**About this task**.
Print nothing but the lines below starting at the line that holds "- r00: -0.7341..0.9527" and ending at the line that holds "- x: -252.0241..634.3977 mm", including both, each exactly as written.

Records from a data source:
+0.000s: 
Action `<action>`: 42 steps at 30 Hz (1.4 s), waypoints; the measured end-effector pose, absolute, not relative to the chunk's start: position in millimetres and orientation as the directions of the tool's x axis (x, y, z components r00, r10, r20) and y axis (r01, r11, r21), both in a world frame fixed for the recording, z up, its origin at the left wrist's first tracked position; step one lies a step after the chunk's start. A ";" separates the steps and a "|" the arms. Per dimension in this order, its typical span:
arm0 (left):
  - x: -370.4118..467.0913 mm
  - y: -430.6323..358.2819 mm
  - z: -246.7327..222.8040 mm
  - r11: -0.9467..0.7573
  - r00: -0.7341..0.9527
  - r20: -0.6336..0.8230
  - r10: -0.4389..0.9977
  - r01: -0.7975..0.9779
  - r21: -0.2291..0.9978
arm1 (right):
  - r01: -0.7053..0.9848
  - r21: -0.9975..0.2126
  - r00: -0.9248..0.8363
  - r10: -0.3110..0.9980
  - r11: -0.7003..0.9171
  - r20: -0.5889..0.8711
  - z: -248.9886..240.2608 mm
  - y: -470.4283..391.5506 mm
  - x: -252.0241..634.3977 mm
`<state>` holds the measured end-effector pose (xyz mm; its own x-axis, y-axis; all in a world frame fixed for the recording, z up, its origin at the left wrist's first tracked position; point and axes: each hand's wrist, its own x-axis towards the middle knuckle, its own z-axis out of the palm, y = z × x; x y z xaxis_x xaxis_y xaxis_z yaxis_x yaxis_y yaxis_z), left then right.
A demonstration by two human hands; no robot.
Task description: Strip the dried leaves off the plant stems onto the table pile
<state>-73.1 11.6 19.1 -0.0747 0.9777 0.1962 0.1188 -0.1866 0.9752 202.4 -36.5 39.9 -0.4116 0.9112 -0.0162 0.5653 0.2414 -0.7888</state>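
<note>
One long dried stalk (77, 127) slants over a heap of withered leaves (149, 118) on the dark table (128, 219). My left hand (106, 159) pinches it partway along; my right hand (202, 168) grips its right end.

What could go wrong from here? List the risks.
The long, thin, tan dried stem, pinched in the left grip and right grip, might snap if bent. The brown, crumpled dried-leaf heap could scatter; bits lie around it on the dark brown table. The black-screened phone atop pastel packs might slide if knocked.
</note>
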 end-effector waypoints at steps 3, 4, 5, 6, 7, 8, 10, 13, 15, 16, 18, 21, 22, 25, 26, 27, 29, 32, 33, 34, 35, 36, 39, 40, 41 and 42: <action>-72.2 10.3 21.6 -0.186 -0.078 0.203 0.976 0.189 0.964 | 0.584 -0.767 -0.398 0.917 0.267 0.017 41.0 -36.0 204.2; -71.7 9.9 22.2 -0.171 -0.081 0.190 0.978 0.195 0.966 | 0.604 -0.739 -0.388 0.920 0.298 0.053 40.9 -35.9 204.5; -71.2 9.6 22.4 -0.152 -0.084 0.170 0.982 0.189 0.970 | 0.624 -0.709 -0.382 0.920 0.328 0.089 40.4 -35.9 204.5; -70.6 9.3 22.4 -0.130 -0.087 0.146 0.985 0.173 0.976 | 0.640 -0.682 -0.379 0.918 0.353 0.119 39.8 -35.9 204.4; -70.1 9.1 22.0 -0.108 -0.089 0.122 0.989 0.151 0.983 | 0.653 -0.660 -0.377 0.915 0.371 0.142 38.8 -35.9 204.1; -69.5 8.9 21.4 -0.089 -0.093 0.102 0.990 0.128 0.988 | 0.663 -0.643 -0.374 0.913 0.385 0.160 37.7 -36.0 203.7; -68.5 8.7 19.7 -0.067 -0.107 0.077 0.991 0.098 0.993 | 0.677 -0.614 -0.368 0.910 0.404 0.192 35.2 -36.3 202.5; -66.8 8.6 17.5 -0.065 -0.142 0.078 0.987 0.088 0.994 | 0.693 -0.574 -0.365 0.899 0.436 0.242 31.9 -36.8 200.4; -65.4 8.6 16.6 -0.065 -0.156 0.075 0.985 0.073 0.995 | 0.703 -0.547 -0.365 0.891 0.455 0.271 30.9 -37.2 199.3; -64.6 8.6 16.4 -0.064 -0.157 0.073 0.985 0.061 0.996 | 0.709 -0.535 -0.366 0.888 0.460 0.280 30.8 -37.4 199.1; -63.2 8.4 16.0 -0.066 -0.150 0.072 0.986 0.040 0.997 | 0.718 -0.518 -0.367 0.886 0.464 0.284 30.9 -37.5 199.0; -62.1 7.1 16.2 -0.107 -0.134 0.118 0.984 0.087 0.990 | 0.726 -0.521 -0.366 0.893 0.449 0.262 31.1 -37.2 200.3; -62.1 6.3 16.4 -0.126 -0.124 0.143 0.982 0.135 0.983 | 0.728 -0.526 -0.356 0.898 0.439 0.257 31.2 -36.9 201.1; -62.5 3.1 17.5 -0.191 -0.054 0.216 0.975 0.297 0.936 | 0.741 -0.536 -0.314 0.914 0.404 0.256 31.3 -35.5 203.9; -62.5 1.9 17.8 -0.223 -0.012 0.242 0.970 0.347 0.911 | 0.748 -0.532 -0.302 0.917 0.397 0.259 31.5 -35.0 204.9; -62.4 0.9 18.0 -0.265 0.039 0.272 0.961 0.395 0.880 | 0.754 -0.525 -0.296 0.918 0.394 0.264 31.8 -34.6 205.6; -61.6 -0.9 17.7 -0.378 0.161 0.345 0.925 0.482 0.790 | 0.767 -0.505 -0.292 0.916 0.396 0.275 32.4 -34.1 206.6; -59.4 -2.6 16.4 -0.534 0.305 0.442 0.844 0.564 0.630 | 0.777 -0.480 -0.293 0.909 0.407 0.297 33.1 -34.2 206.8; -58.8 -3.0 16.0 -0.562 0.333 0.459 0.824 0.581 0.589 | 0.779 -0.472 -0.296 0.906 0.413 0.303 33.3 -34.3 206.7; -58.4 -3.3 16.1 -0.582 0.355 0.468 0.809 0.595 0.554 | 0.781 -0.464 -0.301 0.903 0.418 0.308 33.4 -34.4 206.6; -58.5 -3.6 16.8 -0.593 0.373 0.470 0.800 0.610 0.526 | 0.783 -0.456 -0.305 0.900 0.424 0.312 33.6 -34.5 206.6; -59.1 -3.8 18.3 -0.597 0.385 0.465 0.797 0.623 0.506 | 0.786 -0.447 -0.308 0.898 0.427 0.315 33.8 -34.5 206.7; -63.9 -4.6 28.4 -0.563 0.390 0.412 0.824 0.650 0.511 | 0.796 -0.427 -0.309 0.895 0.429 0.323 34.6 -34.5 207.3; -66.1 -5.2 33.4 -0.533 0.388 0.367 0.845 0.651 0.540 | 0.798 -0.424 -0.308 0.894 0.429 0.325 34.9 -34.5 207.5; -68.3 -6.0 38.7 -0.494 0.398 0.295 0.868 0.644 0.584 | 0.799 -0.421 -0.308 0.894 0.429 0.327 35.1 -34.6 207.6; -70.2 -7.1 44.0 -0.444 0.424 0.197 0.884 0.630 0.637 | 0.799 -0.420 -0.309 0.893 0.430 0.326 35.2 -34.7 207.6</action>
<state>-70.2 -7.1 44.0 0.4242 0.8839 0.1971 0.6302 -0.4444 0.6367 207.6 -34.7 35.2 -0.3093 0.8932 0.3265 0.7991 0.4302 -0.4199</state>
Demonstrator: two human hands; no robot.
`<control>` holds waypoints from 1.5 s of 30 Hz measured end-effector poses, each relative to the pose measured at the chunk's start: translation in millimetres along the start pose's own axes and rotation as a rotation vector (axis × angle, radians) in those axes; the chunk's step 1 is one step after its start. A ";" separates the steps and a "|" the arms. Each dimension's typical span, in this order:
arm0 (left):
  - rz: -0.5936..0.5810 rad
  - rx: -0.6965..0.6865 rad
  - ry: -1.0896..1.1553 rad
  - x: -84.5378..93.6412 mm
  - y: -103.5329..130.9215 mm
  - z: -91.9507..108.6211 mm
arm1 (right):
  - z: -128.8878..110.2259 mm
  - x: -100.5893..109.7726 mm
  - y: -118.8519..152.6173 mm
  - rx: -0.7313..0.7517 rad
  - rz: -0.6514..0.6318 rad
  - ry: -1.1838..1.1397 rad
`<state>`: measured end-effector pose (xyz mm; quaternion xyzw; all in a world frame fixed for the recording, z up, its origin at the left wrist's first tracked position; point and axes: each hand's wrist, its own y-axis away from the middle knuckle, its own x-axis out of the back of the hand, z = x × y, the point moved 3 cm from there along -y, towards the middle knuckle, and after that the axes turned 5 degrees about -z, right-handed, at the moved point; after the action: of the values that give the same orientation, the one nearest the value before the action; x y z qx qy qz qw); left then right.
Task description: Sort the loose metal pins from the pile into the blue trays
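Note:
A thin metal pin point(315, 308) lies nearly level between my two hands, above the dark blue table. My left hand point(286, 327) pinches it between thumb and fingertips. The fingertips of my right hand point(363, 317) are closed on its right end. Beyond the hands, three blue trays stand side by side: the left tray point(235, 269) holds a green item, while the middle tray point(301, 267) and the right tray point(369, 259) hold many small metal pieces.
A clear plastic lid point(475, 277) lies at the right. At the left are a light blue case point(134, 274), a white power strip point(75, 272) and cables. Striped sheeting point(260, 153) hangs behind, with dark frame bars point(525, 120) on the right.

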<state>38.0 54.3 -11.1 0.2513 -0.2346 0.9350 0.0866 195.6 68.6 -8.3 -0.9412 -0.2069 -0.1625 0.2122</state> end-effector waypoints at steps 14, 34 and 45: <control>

**Expected answer**.
  - r00: -0.7341..0.9527
  - r20: -0.6336..0.8230
  - r10: -0.4389..0.9977
  - r01: -0.7975..0.9779
  - r21: -0.2291..0.9978
arm1 (right):
  - r01: -0.7053..0.9848
  - r21: -0.9975..0.2126
  - r00: -0.9248..0.8363
  - r10: -0.3110..0.9980
  - r11: -0.7003..0.9171
  - r20: -0.5889..0.8711
  - z: -248.9886..240.2608 mm
  - y: -470.4283..391.5506 mm
  - x: -252.0241..634.3977 mm

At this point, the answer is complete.